What does your book give as the definition of $Q_{ij}$ ?

#### Michael Price

It is best to absorb notions of raised indices (contravariant) and lowered indices (covariant) first, before answering questions about kronecker-delta (and levi-civta).

#### blue24

What does your book give as the definition of $Q_{ij}$ ?
Thank you for the response. The book defines $Q_{ij}$ as the angle between the $x^{'}_i$ and $x_j$ axes.

#### blue24

It is best to absorb notions of raised indices (contravariant) and lowered indices (covariant) first, before answering questions about kronecker-delta (and levi-civta).
Thank you for the reply. Unfortunately those terms, "covariant" and "contravariant", are not in my textbook. I have a pdf (legally purchased) and I searched for them. I will do some searching online.

What is throwing me is that the textbook literally says, "[referring to isotropic tensors] It can easily be verified (see Exercise 1.8) that the Kronecker delta $d_{ij}$ has such a property." So I figured, hey I better do Exercise 1.8, it'll be easy. And I'm stuck.

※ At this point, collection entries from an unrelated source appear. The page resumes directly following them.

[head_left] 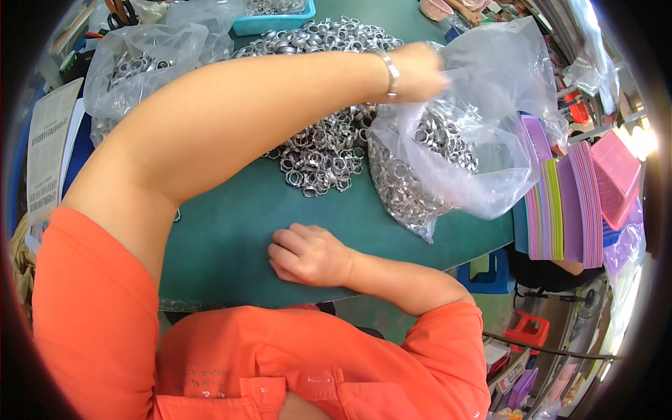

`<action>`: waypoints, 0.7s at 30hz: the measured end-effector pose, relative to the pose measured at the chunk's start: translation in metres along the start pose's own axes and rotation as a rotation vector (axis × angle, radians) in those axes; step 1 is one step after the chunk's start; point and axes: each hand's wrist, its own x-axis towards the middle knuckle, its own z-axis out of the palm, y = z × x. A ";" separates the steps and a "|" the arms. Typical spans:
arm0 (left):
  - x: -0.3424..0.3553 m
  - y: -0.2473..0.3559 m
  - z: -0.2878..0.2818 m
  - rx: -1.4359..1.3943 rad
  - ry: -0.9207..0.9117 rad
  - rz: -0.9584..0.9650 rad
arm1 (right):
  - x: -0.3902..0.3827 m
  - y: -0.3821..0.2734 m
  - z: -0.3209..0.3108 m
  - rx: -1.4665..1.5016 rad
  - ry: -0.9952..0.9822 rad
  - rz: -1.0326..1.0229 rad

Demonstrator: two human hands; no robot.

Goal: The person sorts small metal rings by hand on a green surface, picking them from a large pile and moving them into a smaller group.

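Note:
My left arm reaches across the table, and my left hand [418,73] is at the near-left rim of a clear plastic bag [483,189], smeared by motion. Its fingers cannot be made out. The bag stands open and holds many small silvery metal rings [441,136]. My right hand [311,257] is closed in a fist over the near part of the green table [231,245]. What is inside the fist, if anything, is hidden. A heap of loose metal rings [318,157] lies beyond it, partly behind my left forearm.
Another clear bag of rings [140,66] stands at the far left, next to papers [52,147]. A blue tray [273,21] of rings sits at the back. Stacked coloured plastic baskets [570,203] stand at the right edge. A blue stool [490,273] is below.

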 end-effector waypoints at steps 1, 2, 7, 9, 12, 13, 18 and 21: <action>0.000 0.007 -0.004 0.005 0.184 0.230 | 0.000 -0.002 -0.002 0.007 -0.077 0.036; -0.001 0.008 -0.006 0.000 0.180 0.233 | 0.001 -0.002 -0.005 0.007 -0.078 0.044; -0.024 -0.001 -0.018 -0.375 0.249 -0.003 | -0.001 -0.002 -0.001 -0.033 -0.124 0.029; -0.026 -0.008 -0.008 -0.351 0.414 0.136 | -0.001 0.001 -0.002 0.050 -0.074 0.090; -0.041 -0.004 -0.004 -0.457 0.630 0.196 | 0.006 -0.003 -0.029 0.178 0.051 0.268; -0.047 -0.010 -0.005 -0.453 0.628 0.190 | 0.017 -0.008 -0.045 0.240 0.133 0.364; -0.109 -0.053 -0.025 -0.670 0.729 0.071 | 0.076 -0.020 -0.189 -0.371 0.514 0.197; -0.148 -0.070 -0.023 -0.789 0.664 0.061 | 0.072 0.015 -0.238 -0.549 0.657 0.514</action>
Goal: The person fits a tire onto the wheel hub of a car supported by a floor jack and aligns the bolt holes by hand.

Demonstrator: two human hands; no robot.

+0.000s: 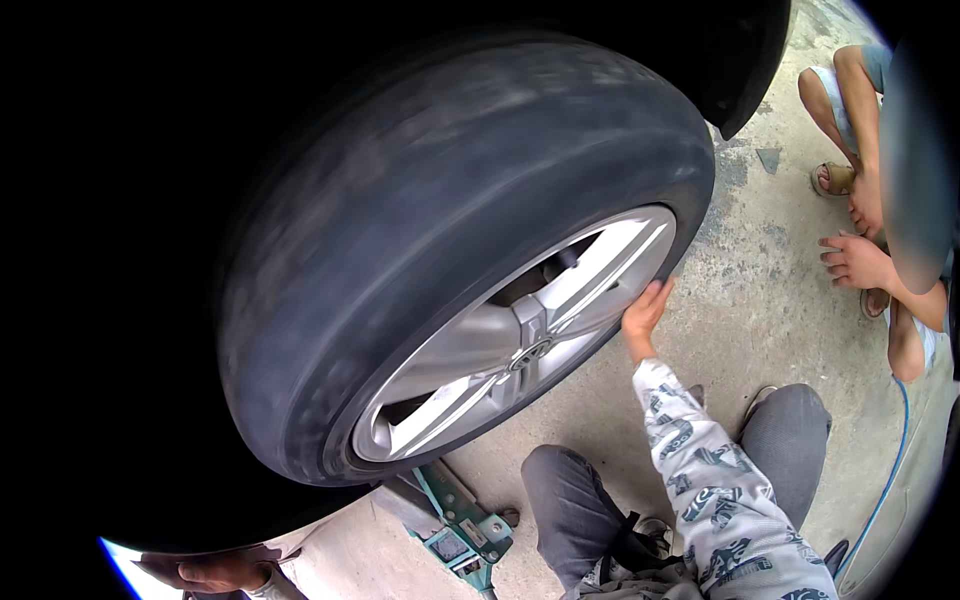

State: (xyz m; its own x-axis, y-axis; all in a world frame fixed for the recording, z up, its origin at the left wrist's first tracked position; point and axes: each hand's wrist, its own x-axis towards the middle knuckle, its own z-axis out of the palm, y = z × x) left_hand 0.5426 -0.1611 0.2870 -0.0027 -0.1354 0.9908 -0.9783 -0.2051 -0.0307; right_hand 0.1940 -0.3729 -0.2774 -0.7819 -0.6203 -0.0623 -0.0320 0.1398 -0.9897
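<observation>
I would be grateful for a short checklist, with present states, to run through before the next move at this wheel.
1. Right hand at the tyre edge: ok, at its right side.
2. Tyre motionless: cannot tell; its tread looks blurred.
3. Green jack bearing load: cannot tell; its contact with the car is hidden in shadow.
4. Co-worker's hands clear of the tyre: ok, well apart at the right.
5. Blue hose clear of the tyre: ok, lying off to the right.

Black tire (470,190), silver wheel rim (480,345), patterned gray sleeve (715,490)
</observation>
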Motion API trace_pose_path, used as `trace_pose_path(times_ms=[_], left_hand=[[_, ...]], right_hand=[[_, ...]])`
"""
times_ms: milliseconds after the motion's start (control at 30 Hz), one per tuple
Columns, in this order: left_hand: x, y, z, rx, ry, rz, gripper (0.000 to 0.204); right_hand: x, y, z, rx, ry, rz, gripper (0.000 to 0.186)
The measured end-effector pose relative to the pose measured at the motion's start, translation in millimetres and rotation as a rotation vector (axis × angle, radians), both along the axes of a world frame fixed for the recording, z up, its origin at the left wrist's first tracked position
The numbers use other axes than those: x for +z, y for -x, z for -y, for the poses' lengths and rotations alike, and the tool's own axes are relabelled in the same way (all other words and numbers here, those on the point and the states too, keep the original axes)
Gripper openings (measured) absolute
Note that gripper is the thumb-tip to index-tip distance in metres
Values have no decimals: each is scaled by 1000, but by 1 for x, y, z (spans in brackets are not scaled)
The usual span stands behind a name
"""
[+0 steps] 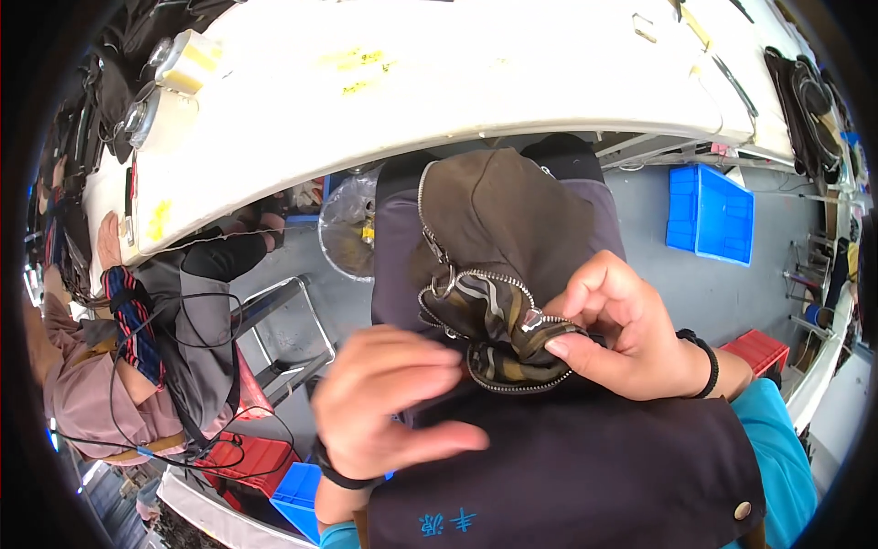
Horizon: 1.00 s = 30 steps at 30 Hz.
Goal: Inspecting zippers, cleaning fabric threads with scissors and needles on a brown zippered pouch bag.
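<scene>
A dark olive bag (498, 210) with metal zippers lies on my lap, over a dark apron (567, 457). Its zippered opening shows a striped camouflage lining (494, 311). My right hand (613, 329) pinches the zippered edge at the right, thumb on top. My left hand (389, 403), blurred, is at the lower left of the bag, fingers and thumb apart, holding nothing.
A white table (457, 82) spans the top. A blue crate (709, 212) is at right, red crates (247, 467) lower left, a clear plastic-lined bin (343, 238) under the table. A seated co-worker (101, 393) is at left beside cables and a metal stool (293, 320).
</scene>
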<state>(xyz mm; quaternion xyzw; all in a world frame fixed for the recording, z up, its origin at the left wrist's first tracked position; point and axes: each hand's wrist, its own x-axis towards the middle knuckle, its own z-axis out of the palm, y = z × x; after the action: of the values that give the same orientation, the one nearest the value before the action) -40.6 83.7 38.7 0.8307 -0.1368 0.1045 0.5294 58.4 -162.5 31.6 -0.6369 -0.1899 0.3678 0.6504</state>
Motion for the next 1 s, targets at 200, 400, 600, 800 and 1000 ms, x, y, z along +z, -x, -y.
trace_pose_path(times_ms=[200,400,600,800,1000], left_hand=[[-7,-17,67,107,-134,-41,65],[-7,-23,45,48,818,-692,39],[-6,-17,40,-48,1231,-830,46],[-32,4,37,-189,1480,-788,54],[-42,10,49,-276,1701,-682,73]], right_hand=[[6,8,4,-85,-296,-274,21],[6,-10,18,-31,-235,88,37],[3,-7,9,-73,-56,590,56],[8,0,12,-87,-24,750,64],[5,11,11,-247,-67,741,67]])
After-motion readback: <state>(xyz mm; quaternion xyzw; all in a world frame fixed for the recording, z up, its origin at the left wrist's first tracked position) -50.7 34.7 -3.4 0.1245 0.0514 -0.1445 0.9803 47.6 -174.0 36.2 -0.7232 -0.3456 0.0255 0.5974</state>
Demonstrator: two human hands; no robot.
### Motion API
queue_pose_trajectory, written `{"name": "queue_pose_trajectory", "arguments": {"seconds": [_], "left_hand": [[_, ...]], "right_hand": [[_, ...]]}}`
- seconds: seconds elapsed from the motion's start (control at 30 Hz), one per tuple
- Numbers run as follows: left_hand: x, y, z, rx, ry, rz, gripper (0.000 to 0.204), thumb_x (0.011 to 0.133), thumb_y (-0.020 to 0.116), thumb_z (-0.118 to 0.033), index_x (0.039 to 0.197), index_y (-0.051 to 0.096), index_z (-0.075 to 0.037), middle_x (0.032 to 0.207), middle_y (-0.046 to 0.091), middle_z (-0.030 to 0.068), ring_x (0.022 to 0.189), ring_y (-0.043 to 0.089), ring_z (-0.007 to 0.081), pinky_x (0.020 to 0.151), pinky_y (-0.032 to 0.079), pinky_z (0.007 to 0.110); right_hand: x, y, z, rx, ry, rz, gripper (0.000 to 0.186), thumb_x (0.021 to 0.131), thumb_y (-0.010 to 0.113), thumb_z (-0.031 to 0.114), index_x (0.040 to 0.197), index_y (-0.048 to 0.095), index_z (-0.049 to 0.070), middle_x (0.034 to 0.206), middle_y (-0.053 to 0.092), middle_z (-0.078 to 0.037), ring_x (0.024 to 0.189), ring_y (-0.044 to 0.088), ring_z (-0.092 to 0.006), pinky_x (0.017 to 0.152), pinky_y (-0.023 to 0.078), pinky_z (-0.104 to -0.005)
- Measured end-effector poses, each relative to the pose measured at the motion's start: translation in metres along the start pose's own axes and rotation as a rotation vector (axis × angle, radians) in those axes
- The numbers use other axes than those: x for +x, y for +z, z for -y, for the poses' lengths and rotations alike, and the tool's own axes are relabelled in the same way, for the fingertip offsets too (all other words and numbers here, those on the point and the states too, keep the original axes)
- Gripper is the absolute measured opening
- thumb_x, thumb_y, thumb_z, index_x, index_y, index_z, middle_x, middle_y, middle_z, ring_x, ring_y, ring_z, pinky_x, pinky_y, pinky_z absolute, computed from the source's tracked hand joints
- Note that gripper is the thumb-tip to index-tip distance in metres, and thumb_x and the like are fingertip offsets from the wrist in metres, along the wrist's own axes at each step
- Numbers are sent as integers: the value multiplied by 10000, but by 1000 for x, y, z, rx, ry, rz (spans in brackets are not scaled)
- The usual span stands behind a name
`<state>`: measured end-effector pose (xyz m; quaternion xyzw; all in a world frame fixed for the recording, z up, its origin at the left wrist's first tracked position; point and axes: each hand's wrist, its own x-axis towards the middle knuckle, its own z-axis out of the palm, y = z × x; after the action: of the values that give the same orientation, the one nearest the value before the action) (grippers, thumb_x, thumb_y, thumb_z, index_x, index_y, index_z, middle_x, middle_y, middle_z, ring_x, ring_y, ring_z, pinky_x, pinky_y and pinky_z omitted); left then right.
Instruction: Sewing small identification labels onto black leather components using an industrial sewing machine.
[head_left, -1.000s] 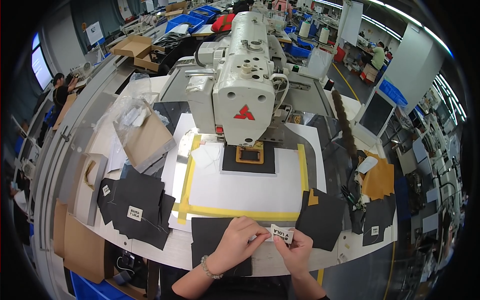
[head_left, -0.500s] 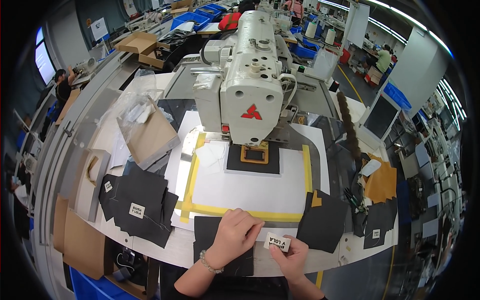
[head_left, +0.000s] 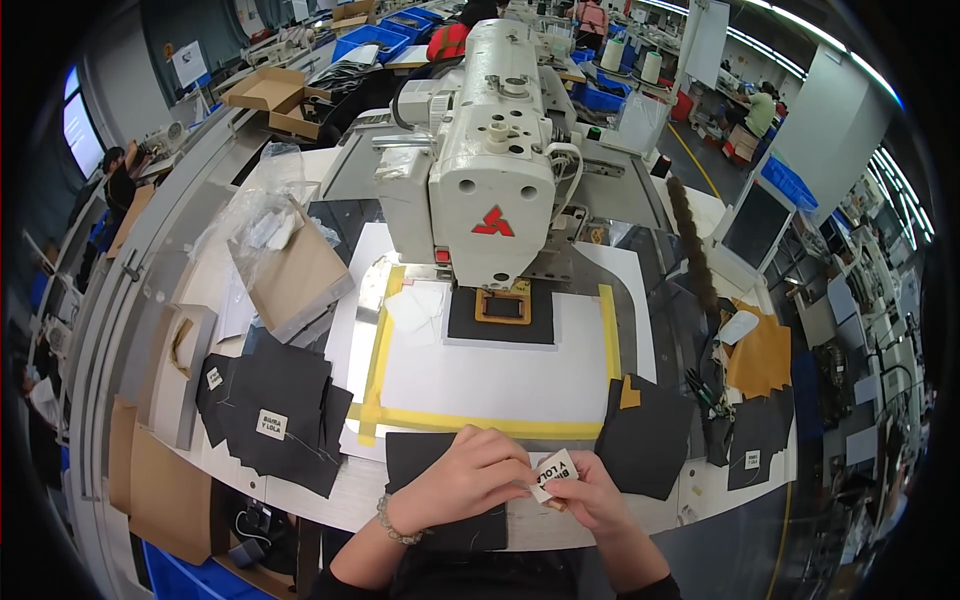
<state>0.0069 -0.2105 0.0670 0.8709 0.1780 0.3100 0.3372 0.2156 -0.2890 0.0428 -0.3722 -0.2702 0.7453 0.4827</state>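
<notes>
My right hand [head_left: 592, 497] pinches a small white label [head_left: 555, 475] with black lettering, tilted above the table's front edge. The fingers of my left hand [head_left: 468, 478] are closed at the label's left edge; their tips are partly hidden. Under my left hand lies a dark fabric piece [head_left: 425, 450]. Ahead stands a large white sewing machine [head_left: 495, 170]. Its brown-and-black clamp frame [head_left: 503, 303] rests on a dark fabric piece [head_left: 460, 322], over a white sheet [head_left: 480, 385] bordered with yellow tape [head_left: 480, 429].
Dark fabric pieces with a white label [head_left: 271, 424] lie left, beside an open cardboard box [head_left: 290, 270]. More dark fabric [head_left: 650, 440] lies right, near tan fabric [head_left: 758, 355], scissors [head_left: 705, 392] and a screen [head_left: 755, 233]. Other people work farther back.
My left hand has come across to the label and now touches its edge. The label has turned in my right hand. The whole view has shifted slightly.
</notes>
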Motion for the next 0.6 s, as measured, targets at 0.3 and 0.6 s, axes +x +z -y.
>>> {"name": "queue_pose_trajectory", "arguments": {"seconds": [0.3, 0.6], "left_hand": [[2, 6, 2, -1, 37, -56, 195, 771, 751, -105, 929, 637, -109, 963, 628, -9, 867, 584, 164, 757, 410, 298], [-2, 7, 0, 62, 110, -97, 180, 765, 746, -66, 897, 625, -88, 903, 632, -1, 792, 598, 169, 673, 424, 294]], "right_hand": [[1, 2, 1, -44, -18, 23, 135, 877, 643, 89, 971, 642, -8, 836, 644, -29, 709, 555, -53, 605, 419, -207], [-2, 10, 6, -335, -23, -8, 113, 883, 672, 116, 896, 654, 6, 757, 586, 31, 677, 483, -12, 585, 375, -181]]}}
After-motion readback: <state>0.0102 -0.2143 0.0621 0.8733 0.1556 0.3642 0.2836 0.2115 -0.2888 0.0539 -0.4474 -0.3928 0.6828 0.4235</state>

Can anyone give me any hints as to where I am going wrong, what steps I should follow, etc? I want to repeat - I am not even in the class yet, first day of class is September 6. Most likely this will never actually be an assigned homework problem. I am just trying to work ahead because I know I will need to do so in order to get help. So I am not posting on here trying to cut corners and get you guys to do my homework for me or anything like that.

Thanks for any help you can provide!
Andrew

#### strangerep

Thank you for the response. The book defines $Q_{ij}$ as the angle between the $x^{'}_i$ and $x_j$ axes.
Well, either that's not exactly what the book says, or it's being extremely sloppy.
You should probably post a link so I can look at what the book actually says.

I suspect what's meant is that $Q_{ij}$ denotes the transformation coefficients corresponding to a certain 3D rotation. I.e., probably something like
$$Q_{ij} ~=~ \frac{\partial x'_i}{\partial x_j} ~~.$$ You also need to know that for any matrix with components $A_{ij}$, we have $$A_{ij} \delta_{jk} ~=~ A_{ik} ~,$$ where there is an implicit summation over repeated indices, in this case $\sum_j$. The above is true because is just matrix multiplication of $A$ by the identity matrix $1$ (all 1's on the diagonal).

• blue24 and Michael Price

#### Michael Price

Thank you for the reply. Unfortunately those terms, "covariant" and "contravariant", are not in my textbook. I have a pdf (legally purchased) and I searched for them. I will do some searching online.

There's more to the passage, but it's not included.